## What needs to be done
Would you transcribe each of the entries exactly, with nothing added or dropped?

## Records for the exercise

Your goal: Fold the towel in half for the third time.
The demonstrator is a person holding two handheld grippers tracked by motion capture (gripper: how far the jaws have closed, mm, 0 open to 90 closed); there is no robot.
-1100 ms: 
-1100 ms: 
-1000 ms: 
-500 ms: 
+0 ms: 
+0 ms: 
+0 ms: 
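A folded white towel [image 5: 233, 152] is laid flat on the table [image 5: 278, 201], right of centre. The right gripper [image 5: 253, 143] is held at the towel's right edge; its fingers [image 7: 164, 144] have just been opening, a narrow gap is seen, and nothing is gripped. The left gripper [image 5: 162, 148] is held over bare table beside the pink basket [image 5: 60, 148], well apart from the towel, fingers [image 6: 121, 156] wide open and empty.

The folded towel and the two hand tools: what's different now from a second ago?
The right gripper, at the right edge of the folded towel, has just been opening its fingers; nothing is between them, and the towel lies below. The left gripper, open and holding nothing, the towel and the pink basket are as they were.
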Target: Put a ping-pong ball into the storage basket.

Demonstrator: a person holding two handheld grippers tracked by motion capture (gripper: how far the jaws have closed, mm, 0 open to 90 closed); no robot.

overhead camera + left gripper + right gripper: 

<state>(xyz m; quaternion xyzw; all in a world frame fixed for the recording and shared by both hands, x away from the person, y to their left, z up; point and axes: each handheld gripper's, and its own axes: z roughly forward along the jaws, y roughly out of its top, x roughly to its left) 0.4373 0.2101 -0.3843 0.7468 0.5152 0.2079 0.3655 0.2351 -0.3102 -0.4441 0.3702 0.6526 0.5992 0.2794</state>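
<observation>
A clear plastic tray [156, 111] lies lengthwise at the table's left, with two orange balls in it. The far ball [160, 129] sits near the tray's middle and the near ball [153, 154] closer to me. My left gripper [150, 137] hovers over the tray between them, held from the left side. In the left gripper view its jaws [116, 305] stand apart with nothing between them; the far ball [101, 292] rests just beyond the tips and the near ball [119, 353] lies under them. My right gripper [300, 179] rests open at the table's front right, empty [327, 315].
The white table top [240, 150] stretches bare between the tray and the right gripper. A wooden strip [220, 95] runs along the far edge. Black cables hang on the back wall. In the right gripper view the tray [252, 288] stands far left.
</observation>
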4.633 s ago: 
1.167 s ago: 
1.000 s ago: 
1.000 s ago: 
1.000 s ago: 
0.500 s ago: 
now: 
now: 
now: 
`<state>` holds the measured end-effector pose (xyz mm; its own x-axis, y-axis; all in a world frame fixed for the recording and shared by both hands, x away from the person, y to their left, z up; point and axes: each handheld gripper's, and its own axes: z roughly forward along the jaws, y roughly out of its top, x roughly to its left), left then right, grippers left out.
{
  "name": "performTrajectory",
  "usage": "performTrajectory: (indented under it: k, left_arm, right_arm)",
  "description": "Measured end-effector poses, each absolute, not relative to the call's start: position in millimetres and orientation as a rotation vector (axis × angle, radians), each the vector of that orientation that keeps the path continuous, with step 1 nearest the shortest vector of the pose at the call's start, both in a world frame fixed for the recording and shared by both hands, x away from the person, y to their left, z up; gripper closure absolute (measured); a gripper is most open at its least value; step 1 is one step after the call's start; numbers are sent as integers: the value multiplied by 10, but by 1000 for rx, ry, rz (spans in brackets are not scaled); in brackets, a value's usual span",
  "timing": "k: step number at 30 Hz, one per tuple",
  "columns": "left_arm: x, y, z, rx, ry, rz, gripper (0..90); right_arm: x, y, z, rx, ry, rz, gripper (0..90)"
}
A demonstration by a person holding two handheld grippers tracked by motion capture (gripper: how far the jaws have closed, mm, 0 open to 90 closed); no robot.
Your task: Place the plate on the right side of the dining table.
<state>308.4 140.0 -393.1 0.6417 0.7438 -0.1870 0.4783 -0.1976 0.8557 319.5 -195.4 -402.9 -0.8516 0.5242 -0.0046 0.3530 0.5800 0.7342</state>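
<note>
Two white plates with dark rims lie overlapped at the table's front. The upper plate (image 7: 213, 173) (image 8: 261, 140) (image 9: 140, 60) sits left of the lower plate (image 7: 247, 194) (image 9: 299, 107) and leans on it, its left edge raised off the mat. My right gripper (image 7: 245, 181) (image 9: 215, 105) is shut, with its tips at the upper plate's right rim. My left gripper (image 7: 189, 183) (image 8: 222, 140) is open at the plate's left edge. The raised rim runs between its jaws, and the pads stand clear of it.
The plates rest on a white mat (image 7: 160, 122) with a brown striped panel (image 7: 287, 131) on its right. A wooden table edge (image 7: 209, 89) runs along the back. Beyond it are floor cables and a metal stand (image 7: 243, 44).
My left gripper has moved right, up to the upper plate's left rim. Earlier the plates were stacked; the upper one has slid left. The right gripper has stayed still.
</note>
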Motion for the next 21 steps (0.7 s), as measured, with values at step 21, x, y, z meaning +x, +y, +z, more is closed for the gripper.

## Task answer
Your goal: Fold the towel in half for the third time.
The demonstrator is a person holding two handheld grippers tracked by motion capture (gripper: how far the jaws have closed, mm, 0 open to 90 closed); there is no robot.
-1100 ms: 
-1100 ms: 
-1000 ms: 
-500 ms: 
+0 ms: 
+0 ms: 
+0 ms: 
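A folded white towel [image 5: 233, 152] is laid flat on the table [image 5: 278, 201], right of centre. The right gripper [image 5: 253, 143] is held at the towel's right edge; its fingers [image 7: 164, 144] have just been opening, a narrow gap is seen, and nothing is gripped. The left gripper [image 5: 162, 148] is held over bare table beside the pink basket [image 5: 60, 148], well apart from the towel, fingers [image 6: 121, 156] wide open and empty.

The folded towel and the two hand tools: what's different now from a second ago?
The right gripper, at the right edge of the folded towel, has just been opening its fingers; nothing is between them, and the towel lies below. The left gripper, open and holding nothing, the towel and the pink basket are as they were.
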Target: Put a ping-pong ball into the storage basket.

Demonstrator: a person holding two handheld grippers tracked by motion capture (gripper: how far the jaws have closed, mm, 0 open to 90 closed); no robot.

overhead camera + left gripper + right gripper: 

<state>(xyz m; quaternion xyzw; all in a world frame fixed for the recording and shared by both hands, x away from the person, y to their left, z up; point and axes: each handheld gripper's, and its own axes: z roughly forward along the jaws, y roughly out of its top, x roughly to its left) 0.4373 0.2101 -0.3843 0.7468 0.5152 0.2079 0.3655 0.2351 -0.3102 -0.4441 0.3702 0.6526 0.5992 0.2794</state>
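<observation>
A clear plastic tray [156, 111] lies lengthwise at the table's left, with two orange balls in it. The far ball [160, 129] sits near the tray's middle and the near ball [153, 154] closer to me. My left gripper [150, 137] hovers over the tray between them, held from the left side. In the left gripper view its jaws [116, 305] stand apart with nothing between them; the far ball [101, 292] rests just beyond the tips and the near ball [119, 353] lies under them. My right gripper [300, 179] rests open at the table's front right, empty [327, 315].
The white table top [240, 150] stretches bare between the tray and the right gripper. A wooden strip [220, 95] runs along the far edge. Black cables hang on the back wall. In the right gripper view the tray [252, 288] stands far left.
</observation>
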4.633 s ago: 
1.167 s ago: 
1.000 s ago: 
1.000 s ago: 
1.000 s ago: 
0.500 s ago: 
now: 
now: 
now: 
`<state>` holds the measured end-effector pose (xyz mm; its own x-axis, y-axis; all in a world frame fixed for the recording and shared by both hands, x away from the person, y to their left, z up; point and axes: each handheld gripper's, and its own axes: z roughly forward along the jaws, y roughly out of its top, x roughly to its left), left then right, grippers left out.
{
  "name": "performTrajectory",
  "usage": "performTrajectory: (indented under it: k, left_arm, right_arm)",
  "description": "Measured end-effector poses, each absolute, not relative to the call's start: position in millimetres and orientation as a rotation vector (axis × angle, radians), each the vector of that orientation that keeps the path continuous, with step 1 nearest the shortest vector of the pose at the call's start, both in a world frame fixed for the recording and shared by both hands, x away from the person, y to their left, z up; gripper closure absolute (measured); a gripper is most open at its least value; step 1 is one step after the call's start; numbers are sent as integers: the value multiplied by 10, but by 1000 for rx, ry, rz (spans in brackets are not scaled); in brackets, a value's usual span",
  "timing": "k: step number at 30 Hz, one per tuple",
  "columns": "left_arm: x, y, z, rx, ry, rz, gripper (0..90); right_arm: x, y, z, rx, ry, rz, gripper (0..90)"
}
A demonstration by a person holding two handheld grippers tracked by motion capture (gripper: how far the jaws have closed, mm, 0 open to 90 closed); no robot.
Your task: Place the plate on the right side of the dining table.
<state>308.4 140.0 -393.1 0.6417 0.7438 -0.1870 0.4783 -0.1976 0.8557 319.5 -195.4 -402.9 -0.8516 0.5242 -0.0046 0.3530 0.5800 0.7342</state>
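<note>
Two white plates with dark rims lie overlapped at the table's front. The upper plate (image 7: 213, 173) (image 8: 261, 140) (image 9: 140, 60) sits left of the lower plate (image 7: 247, 194) (image 9: 299, 107) and leans on it, its left edge raised off the mat. My right gripper (image 7: 245, 181) (image 9: 215, 105) is shut, with its tips at the upper plate's right rim. My left gripper (image 7: 189, 183) (image 8: 222, 140) is open at the plate's left edge. The raised rim runs between its jaws, and the pads stand clear of it.
The plates rest on a white mat (image 7: 160, 122) with a brown striped panel (image 7: 287, 131) on its right. A wooden table edge (image 7: 209, 89) runs along the back. Beyond it are floor cables and a metal stand (image 7: 243, 44).
My left gripper has moved right, up to the upper plate's left rim. Earlier the plates were stacked; the upper one has slid left. The right gripper has stayed still.
</note>
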Motion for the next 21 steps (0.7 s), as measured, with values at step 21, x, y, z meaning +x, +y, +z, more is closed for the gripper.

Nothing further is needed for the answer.